2030 Asian Games bidding results
| City | Nation | Votes | Result |
|---|---|---|---|
| Doha | Qatar | 27 | Doha awarded 2030 Asian Games |
| Riyadh | Saudi Arabia | 10 | Riyadh awarded 2034 Asian Games |
| Abstentions |  | 8 |  |

==Candidate cities==
The candidate cities for the 2030 Asian Games were, in order of drawing lots:
- Doha, Qatar
On 30 September 2019, Qatari capital Doha launched its bid to host the 2030 edition. On 23 April 2020, the OCA confirmed that the Qatar Olympic Committee (QOC) had submitted the bid documents and the letters of support from the Government of Qatar. On 1 September 2020, Doha 2030 unveiled its logo containing the motifs of desert sand dunes, islamic geometric patterns, the Katara Pigeon Towers and the Museum of Islamic Art and the slogan, "Your Gateway". On 3 December 2020, Doha 2030 bid committee organized three virtual workshops and shared its bid plans with OCA member nations. Doha previously hosted the 2006 edition and planned to reuse most of the existing venues that were used for the event should it be awarded the 2030 edition.
- Riyadh, Saudi Arabia
The OCA confirmed on 23 April 2020, that the Saudi Arabian Olympic Committee (SAOC) had submitted the bid documents and the letters of support from the Government of Saudi Arabia to host the Games in Riyadh.
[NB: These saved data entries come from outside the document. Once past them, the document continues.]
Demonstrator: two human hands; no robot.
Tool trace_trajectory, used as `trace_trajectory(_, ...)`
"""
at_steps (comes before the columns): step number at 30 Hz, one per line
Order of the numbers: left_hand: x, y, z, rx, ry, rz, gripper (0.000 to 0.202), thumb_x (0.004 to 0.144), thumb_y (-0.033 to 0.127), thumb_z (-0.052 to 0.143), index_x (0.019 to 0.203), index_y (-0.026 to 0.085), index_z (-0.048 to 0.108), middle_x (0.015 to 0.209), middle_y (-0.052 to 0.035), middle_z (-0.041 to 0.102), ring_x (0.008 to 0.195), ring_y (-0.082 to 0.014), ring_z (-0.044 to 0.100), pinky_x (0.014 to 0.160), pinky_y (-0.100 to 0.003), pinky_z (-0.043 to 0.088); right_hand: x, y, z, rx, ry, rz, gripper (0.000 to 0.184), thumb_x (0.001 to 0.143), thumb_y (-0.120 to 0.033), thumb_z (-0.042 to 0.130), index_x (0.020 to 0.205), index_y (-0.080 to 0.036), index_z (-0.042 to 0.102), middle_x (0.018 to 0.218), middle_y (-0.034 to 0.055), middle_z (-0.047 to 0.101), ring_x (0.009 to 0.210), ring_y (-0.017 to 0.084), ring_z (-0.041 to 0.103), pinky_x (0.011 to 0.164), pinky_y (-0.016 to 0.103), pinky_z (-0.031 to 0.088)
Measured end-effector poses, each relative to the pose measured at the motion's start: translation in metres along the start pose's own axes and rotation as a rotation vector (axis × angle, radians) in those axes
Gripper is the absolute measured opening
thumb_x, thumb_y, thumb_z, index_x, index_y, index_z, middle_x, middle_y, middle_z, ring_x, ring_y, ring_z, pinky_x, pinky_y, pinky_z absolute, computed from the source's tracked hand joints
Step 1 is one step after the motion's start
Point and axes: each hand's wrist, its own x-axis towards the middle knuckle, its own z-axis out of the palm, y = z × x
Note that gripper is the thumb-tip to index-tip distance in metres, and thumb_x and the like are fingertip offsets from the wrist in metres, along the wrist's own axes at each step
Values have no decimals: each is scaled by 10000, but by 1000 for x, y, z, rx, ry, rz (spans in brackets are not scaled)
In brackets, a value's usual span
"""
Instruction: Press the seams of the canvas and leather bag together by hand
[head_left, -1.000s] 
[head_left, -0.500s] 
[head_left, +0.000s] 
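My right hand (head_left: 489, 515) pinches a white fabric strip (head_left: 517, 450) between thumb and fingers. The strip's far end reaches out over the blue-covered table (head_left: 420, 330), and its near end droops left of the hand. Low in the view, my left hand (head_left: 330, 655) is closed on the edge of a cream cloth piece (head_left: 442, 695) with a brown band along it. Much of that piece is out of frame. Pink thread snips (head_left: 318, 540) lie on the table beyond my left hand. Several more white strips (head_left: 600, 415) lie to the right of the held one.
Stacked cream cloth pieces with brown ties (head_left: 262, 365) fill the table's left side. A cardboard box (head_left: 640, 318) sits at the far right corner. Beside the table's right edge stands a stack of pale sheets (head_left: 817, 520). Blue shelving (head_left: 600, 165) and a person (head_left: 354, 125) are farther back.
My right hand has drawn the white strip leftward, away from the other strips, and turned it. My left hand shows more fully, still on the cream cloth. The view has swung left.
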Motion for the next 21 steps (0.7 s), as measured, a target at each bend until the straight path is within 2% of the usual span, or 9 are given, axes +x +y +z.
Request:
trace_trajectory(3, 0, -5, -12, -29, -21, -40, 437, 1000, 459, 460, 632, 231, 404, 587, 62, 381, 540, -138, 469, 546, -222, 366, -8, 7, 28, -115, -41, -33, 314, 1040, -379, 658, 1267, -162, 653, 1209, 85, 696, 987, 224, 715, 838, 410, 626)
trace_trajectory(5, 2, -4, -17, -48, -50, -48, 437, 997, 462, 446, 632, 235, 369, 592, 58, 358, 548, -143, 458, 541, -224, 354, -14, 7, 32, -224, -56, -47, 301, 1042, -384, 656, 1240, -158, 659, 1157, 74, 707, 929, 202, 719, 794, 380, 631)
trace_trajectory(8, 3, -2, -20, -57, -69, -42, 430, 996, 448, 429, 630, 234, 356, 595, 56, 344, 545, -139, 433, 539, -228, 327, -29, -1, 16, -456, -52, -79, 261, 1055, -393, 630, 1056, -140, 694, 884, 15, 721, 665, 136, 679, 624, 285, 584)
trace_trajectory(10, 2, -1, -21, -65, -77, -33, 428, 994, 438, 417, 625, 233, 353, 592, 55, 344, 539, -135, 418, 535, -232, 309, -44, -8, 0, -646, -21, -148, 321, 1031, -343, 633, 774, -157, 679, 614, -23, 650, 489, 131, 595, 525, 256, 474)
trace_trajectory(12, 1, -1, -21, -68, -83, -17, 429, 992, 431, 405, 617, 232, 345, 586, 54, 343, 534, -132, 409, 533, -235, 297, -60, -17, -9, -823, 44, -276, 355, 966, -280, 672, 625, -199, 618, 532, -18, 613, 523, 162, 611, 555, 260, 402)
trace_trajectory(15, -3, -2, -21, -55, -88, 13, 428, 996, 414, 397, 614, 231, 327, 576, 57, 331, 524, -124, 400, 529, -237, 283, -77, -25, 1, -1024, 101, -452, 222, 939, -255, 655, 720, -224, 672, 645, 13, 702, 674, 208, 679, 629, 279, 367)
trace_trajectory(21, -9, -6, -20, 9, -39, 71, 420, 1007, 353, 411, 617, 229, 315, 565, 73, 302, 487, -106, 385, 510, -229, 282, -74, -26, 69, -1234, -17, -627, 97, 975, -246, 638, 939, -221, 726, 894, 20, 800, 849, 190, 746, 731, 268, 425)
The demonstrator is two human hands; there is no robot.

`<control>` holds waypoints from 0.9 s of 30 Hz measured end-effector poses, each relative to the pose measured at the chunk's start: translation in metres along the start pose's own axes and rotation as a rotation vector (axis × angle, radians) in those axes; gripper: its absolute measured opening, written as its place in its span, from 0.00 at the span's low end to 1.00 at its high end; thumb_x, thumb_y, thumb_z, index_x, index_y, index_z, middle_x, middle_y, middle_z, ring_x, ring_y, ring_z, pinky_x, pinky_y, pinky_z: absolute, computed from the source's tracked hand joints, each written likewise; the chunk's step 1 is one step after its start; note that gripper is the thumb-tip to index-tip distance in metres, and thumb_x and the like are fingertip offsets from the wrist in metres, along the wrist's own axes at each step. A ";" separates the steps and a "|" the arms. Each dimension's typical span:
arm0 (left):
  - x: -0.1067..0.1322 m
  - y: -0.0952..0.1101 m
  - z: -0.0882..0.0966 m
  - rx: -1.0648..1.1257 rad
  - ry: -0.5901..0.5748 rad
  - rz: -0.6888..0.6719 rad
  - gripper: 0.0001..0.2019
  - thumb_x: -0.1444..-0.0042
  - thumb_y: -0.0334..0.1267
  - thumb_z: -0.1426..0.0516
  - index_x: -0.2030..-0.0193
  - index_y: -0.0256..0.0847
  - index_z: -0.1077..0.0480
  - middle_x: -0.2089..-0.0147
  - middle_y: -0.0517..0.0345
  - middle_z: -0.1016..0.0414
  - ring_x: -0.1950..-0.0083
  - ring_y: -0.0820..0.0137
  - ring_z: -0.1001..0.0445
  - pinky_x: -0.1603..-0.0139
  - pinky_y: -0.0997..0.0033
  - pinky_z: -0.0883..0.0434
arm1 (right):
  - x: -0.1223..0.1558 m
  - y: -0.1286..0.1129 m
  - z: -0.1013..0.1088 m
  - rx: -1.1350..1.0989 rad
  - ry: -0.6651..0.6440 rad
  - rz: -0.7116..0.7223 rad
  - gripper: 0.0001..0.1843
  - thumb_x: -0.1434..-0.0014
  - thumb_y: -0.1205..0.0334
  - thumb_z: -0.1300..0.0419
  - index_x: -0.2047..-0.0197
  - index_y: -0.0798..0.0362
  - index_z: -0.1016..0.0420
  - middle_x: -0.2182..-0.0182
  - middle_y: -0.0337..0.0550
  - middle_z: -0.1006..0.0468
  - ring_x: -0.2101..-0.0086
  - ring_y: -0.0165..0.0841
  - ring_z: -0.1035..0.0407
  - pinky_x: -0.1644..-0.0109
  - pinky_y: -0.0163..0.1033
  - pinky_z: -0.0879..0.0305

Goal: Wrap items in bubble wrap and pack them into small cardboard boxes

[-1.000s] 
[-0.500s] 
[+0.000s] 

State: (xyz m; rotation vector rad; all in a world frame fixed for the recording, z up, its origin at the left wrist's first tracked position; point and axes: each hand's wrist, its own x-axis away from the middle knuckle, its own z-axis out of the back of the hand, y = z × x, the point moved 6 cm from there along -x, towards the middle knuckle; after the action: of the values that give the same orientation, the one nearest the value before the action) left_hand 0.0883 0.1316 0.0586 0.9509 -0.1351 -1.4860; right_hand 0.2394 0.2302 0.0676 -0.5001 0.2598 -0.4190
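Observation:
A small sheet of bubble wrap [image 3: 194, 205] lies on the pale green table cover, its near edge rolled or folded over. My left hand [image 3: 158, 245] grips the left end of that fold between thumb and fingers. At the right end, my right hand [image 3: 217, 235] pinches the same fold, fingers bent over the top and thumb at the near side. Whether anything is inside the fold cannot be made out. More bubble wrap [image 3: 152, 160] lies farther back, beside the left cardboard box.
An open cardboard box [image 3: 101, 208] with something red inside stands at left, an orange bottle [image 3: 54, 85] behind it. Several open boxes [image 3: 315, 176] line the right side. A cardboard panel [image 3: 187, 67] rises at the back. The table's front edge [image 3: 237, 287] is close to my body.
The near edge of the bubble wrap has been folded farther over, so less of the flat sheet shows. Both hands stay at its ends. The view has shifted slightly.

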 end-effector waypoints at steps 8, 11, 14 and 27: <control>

On 5 October 2020, Riyadh 2030 unveiled its logo which depicting a map of Saudi Arabia enclosing several sport pictograms and its slogan, “Transforming The Future”. On 14 December 2020, about 95% of Riyadh and 91% of Saudi population supported the city's hosting the 2030 Asian Games bid, according to a survey conducted by local market research and data analysis firm DRC. Unlike Doha, Riyadh had never hosted the event before.

==Previously interested in bidding==
The following cities interested in bidding for the sporting event, but did not submit by the deadline.

- Chungcheong Megacity, South Korea
In February 2019, regional governments including Daejeon, Sejong, North Chungcheong and South Chungcheong teamed up to jointly bid for the Games in hope that the international sports competition would foster the regional economic growth.

- India
Around the same time the Indian Olympic Association confirmed their intentions in bidding for the 141st IOC Session, the 2026 Summer Youth Olympics, and the 2032 Summer Olympics, the committee also confirmed plans to bid for the 2030 Asian Games. On 24 April 2020, IOA President Narendra Batra announced that the IOA could not submit its bid because of the COVID-19 pandemic and consequently, were unable to secure government guarantees in time.

- Philippines
The Philippine Olympic Committee confirmed that they were in the discussion stage of bidding for the 2030 Asian Games during their preparation for 2019 Southeast Asian Games, which would be held in Clark, Metro Manila and Subic, considered as a stepping stone for its possible bid. The vice president of the Olympic Council of Asia also recommended that the Philippines bid for the Games.

- TPE Taipei, Chinese Taipei
The Mayor of Taipei, Ko Wen-je, had announced that the Taipei City Government planned a bid to host the games.

- Tashkent and Samarkand, Uzbekistan
During OCA President Sheikh Ahmed Al-Fahad Al-Ahmed Al-Sabah's visit to Uzbekistan in February 2019, the National Olympic Committee of the Republic of Uzbekistan declared that the parties discussed the possibility of holding the Games in two cities in Uzbekistan, Tashkent and Samarkand.